Теперь он знал, как пахнет обыкновенная вода, невесомая, ласковая, и когда страдал от жажды, с неимоверным усилием ворочая разбухшим языком, то всякий раз мысленно дотрагивался рукой до этой струйки, потом разжимал зубы, приближал разгоряченное лицо, подставляя сначала растрескавшиеся горящие губы, потом пересохший рот, и с жадностью, захлебываясь, давясь, до дурноты, до ломоты в зубах, глотал и глотал ее, пока не подкатывала тошнота.
"Вроде бы за четыре месяца, что был там, не произошло ничего особенного. Но ведь что-то было? Не зря же в госпитале не мог спать раздетым, не мог уснуть, пока не надевал пижаму и ложился прямо в ней, ведь не даром от малейшего шороха, от шума за окном вскакивал по ночам и потом лежал до утра с открытыми глазами не в силах уснуть, ведь не просто так все эти ночные крики и бред таких же, как я", – и, изнемогая от неразрешенных до конца вопросов, Манько морщил лоб, безуспешно пытаясь что-то вспомнить, но в памяти все действительно сплыло и слилось в единообразный, нескончаемый день – в последний день там…
Было шесть часов, августовское утро, вокруг топорщились камни, в звенящей, зловещей тишине незримо подкрадывалась сгущенная духота, когда в глухом, без каких-либо признаков жизни ущелье, заминированном душманами, продолжалась длящаяся почти трое суток операция. Растянувшись по тропе уступом влево взвод саперов медленно продвигался вперед, а позади, так чтобы все были в поле зрения, шел Манько. Группа прикрытия, стерегущая на случай внезапных выстрелов каменистые складки гор, замыкала эту живую змейку, и окружающий их нереальный, как в сказке про злых колдунов или на безжизненной далекой планете пейзаж был наполнен стуком металла, громкими голосами.
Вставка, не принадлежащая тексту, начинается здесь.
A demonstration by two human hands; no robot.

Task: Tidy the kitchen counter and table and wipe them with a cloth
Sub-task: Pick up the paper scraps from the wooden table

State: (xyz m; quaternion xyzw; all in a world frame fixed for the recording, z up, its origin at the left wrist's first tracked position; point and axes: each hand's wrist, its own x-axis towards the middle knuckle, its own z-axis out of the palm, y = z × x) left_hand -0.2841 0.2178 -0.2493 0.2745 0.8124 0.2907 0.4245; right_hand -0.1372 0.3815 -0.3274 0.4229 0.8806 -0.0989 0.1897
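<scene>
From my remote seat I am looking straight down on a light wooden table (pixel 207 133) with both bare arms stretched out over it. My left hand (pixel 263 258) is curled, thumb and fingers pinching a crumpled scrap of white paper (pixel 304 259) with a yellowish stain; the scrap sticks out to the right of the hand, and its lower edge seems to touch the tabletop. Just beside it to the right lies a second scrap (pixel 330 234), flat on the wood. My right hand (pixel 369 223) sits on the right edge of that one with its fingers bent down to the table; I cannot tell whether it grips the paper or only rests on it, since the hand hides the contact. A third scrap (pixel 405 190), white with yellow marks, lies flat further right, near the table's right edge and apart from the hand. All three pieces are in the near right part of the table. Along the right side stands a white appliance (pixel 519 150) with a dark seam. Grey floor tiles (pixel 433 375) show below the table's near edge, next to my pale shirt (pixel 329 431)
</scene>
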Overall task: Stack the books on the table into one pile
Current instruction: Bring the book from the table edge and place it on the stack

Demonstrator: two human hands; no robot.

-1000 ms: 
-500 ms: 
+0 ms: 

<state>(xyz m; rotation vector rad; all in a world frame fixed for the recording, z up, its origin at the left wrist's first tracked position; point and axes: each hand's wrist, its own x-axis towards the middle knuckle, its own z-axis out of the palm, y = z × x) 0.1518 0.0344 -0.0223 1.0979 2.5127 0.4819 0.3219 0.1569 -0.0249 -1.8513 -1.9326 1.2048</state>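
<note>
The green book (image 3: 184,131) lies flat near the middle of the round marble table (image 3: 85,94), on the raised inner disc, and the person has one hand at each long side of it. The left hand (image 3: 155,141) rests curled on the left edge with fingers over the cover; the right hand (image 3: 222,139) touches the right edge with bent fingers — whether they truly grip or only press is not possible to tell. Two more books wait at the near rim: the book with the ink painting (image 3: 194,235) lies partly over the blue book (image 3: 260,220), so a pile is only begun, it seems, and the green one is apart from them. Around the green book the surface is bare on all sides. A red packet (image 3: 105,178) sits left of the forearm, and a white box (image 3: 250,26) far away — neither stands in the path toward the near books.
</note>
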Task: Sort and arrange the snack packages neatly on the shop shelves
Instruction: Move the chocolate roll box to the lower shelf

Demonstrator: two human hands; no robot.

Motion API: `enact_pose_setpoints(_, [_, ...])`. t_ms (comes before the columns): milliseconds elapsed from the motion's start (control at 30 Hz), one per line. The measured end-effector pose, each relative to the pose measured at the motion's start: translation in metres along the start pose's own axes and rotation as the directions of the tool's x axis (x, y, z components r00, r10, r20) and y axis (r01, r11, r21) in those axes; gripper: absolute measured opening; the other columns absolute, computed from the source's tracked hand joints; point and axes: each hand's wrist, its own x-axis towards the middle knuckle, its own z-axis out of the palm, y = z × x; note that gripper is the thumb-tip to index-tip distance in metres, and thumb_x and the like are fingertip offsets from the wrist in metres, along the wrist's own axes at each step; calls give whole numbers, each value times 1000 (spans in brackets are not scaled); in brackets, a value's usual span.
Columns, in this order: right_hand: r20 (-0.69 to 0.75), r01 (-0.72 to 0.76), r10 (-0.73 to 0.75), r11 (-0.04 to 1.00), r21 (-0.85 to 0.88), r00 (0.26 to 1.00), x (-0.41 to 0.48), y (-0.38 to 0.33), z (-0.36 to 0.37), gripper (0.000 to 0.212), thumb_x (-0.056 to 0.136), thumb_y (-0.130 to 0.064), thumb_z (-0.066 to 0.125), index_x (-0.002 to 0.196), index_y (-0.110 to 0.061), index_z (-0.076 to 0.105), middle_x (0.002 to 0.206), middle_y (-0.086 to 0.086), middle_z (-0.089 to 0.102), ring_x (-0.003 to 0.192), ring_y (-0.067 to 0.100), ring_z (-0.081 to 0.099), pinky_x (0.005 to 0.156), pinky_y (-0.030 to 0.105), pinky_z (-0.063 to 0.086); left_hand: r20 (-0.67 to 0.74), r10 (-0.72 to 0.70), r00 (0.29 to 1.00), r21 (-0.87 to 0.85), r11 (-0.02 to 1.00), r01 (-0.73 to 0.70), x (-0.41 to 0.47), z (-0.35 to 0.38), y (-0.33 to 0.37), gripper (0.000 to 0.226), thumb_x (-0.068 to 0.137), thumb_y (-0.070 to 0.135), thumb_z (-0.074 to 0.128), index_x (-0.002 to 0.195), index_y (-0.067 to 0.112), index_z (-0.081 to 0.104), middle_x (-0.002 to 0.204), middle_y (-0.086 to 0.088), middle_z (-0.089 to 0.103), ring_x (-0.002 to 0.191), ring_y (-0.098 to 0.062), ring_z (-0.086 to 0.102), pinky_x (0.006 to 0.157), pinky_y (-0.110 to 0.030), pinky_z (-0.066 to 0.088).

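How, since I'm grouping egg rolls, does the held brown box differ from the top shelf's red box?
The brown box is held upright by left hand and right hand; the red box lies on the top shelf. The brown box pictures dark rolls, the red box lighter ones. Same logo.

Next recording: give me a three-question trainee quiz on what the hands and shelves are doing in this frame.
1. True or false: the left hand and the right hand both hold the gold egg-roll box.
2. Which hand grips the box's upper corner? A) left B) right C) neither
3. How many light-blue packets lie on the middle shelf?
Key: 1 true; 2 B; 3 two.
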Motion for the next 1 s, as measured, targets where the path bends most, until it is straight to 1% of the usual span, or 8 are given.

Палило нещадно, мучительно давило жестокими лучами солнце, стиснув зубы, расчетливо-спокойно, сосредоточенно работали запыленные, с грязноватыми потеками пота на лицах, со слипшимися волосами саперы. Тип мин определили сразу – противопехотные, итальянского производства, поставленные на неизвлекаемость со зверской задумкой: взрываются через несколько секунд после воздействия, чтобы увеличить потери и вызвать панику, – и Манько, хватая ртом жгучий воздух, стараясь не думать о прохладных Карпатах в Союзе, шел в каком-то тягостном предчувствии этого взрыва.
Внешне он был спокоен. Он давно научился быть спокойным, чтобы вовремя принять нужное решение (страх леденил тело лишь несколько дней четыре месяца назад), но на душе оставалась тяжесть.